Below are the entries to work from; restate word for word the portion that opens with the line containing "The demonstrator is" and closes with the line containing "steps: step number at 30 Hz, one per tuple", keeping both.

Collected data
····················
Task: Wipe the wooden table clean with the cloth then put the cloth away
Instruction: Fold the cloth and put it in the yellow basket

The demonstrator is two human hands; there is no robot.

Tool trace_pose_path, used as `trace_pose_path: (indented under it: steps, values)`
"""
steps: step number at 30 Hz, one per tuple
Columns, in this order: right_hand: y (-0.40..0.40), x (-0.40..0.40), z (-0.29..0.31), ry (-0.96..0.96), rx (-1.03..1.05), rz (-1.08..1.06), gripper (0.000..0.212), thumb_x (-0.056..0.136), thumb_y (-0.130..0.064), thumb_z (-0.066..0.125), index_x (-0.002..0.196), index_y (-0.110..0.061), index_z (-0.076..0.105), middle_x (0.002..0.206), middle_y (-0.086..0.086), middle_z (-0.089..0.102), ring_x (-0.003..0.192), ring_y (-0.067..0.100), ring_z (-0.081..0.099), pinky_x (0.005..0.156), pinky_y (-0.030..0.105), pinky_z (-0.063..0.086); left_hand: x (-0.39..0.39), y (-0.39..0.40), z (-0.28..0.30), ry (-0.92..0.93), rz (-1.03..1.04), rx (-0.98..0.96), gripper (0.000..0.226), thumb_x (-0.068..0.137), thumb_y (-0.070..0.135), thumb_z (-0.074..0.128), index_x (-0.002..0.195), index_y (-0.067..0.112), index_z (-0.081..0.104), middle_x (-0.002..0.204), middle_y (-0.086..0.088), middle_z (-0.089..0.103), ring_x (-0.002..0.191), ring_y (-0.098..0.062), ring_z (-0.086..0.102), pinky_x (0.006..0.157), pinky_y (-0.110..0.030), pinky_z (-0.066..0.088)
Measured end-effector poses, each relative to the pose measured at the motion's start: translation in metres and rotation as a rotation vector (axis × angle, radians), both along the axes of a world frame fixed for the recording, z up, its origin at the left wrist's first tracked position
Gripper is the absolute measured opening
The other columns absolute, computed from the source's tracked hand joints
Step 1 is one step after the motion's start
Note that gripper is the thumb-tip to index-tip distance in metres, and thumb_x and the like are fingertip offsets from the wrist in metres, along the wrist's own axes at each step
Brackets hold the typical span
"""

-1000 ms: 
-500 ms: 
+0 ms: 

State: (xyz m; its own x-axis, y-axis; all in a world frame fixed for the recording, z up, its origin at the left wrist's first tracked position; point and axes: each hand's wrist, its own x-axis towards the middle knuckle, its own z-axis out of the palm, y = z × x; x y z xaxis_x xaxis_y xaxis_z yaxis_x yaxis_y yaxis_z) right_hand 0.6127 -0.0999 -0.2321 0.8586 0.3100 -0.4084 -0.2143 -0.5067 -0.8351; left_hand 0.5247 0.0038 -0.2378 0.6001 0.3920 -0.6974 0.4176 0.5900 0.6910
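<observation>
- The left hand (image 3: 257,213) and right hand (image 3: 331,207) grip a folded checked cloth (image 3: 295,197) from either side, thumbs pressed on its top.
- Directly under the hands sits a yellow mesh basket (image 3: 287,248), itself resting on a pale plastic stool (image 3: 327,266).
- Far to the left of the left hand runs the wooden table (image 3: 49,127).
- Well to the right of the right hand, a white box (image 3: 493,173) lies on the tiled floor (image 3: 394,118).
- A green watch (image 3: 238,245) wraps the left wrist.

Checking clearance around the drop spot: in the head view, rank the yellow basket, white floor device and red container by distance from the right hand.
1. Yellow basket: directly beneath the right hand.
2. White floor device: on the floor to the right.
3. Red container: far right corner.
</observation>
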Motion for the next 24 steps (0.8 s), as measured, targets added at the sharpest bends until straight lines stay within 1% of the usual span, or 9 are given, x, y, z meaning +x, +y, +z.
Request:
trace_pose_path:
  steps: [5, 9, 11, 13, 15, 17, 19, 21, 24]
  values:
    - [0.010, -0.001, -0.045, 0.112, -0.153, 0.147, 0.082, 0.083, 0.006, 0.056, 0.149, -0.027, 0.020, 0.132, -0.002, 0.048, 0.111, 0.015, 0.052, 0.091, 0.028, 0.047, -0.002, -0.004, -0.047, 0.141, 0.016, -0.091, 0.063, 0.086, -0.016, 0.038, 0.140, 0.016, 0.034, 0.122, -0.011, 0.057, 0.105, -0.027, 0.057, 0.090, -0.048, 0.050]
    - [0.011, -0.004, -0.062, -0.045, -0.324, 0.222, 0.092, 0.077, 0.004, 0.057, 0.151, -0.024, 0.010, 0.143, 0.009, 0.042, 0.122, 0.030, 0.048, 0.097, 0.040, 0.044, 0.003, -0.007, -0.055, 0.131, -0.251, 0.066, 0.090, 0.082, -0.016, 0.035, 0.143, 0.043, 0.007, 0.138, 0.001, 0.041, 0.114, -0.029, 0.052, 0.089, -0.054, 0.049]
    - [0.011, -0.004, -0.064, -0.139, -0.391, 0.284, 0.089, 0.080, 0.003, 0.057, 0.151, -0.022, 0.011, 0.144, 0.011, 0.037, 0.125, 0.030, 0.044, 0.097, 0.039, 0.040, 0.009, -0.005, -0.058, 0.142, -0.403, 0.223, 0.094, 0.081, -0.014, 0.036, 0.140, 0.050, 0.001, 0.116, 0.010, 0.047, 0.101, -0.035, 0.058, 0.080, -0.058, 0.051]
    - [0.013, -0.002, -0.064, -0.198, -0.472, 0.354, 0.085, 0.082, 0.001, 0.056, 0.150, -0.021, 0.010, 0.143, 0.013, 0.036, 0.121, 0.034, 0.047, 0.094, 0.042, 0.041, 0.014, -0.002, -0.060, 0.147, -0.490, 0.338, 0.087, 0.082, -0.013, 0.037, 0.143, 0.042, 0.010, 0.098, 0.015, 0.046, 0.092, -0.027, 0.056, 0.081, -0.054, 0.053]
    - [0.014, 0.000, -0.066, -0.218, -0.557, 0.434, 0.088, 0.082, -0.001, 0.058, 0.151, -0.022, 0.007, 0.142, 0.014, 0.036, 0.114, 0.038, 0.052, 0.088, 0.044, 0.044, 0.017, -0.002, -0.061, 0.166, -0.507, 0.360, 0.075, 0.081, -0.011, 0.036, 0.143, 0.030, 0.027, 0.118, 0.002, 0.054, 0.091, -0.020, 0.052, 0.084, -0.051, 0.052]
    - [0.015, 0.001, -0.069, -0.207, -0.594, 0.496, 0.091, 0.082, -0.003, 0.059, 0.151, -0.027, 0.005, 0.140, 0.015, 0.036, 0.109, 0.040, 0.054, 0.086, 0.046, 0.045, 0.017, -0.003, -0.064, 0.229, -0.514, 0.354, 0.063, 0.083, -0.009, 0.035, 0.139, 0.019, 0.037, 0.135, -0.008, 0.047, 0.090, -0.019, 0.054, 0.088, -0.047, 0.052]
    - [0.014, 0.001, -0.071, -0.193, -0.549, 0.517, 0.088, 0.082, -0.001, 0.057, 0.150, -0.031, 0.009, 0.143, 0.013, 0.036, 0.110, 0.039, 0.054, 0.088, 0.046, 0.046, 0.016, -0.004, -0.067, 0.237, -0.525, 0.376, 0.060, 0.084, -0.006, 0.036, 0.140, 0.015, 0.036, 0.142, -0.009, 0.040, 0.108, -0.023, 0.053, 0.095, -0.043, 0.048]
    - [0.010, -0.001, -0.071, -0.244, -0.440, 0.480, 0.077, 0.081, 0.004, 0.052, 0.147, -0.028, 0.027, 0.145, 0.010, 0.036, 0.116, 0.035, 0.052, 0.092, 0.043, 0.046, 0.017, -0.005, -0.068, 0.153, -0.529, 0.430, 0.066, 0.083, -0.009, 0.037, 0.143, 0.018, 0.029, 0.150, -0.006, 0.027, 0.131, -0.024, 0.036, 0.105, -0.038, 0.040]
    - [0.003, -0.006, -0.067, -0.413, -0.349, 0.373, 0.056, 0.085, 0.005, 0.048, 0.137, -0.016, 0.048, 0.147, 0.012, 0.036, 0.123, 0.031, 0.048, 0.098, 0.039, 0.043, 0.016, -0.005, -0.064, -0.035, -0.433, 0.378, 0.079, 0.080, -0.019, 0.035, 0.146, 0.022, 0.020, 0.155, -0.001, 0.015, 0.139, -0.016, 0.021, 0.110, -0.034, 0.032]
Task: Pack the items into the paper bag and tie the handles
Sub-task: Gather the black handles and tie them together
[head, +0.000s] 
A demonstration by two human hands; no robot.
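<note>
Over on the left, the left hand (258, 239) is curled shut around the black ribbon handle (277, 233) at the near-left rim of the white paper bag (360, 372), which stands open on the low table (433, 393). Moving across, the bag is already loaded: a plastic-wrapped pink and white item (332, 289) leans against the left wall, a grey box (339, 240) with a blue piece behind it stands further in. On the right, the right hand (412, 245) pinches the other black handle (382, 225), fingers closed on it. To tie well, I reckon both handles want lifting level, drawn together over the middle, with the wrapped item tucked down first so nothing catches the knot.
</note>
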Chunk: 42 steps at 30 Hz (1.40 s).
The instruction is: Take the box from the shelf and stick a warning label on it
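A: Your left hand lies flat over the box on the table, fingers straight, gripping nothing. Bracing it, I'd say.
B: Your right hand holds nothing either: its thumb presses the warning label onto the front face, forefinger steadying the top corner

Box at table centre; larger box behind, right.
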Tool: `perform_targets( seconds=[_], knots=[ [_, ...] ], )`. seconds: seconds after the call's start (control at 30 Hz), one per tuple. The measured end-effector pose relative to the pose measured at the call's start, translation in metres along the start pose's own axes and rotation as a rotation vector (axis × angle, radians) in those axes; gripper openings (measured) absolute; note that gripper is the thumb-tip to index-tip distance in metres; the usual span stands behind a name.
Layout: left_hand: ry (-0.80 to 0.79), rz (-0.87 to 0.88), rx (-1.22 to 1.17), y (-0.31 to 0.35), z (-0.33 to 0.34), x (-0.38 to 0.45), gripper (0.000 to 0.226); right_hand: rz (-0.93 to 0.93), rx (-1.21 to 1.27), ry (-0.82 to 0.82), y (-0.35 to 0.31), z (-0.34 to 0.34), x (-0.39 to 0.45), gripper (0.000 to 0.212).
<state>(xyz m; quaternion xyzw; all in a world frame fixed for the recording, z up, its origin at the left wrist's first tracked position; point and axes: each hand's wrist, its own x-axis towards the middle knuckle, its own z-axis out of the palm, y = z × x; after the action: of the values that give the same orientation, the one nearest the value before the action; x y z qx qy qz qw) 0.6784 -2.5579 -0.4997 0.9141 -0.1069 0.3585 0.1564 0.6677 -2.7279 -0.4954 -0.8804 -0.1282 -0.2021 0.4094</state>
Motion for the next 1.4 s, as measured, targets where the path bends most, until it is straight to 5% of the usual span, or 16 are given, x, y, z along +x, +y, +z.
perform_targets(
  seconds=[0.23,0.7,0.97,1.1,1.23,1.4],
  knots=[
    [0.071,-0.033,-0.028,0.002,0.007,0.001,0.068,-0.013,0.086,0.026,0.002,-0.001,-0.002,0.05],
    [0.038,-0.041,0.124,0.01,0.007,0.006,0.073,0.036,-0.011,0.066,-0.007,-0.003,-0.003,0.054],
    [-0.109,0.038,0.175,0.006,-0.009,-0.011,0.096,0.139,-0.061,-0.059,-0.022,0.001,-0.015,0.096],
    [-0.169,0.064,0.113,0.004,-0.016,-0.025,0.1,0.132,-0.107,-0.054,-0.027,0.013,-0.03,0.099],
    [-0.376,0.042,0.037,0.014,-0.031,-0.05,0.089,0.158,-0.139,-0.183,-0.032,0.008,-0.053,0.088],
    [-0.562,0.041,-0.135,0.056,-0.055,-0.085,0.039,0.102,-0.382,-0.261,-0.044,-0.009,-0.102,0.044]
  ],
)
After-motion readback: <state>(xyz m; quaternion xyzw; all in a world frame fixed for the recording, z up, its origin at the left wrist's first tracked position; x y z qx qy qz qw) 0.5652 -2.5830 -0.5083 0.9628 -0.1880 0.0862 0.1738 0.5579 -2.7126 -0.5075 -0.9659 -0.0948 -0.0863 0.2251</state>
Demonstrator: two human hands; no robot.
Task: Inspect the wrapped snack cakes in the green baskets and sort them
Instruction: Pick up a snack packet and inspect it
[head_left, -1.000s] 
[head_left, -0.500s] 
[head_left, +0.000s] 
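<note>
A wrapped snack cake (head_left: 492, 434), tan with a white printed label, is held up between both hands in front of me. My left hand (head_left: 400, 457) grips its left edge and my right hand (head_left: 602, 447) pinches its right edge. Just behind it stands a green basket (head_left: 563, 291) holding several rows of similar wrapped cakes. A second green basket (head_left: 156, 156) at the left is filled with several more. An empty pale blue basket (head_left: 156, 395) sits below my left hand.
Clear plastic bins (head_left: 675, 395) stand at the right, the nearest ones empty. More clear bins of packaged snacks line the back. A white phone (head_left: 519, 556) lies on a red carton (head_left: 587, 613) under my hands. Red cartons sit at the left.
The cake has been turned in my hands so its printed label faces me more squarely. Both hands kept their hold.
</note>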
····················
▶ **Your solution**
The demonstrator is two human hands; there is no robot.

Tool trace_pose_path, used as `trace_pose_path: (indented under it: steps, values)`
"""
steps: step number at 30 Hz, one per tuple

The exercise output is complete.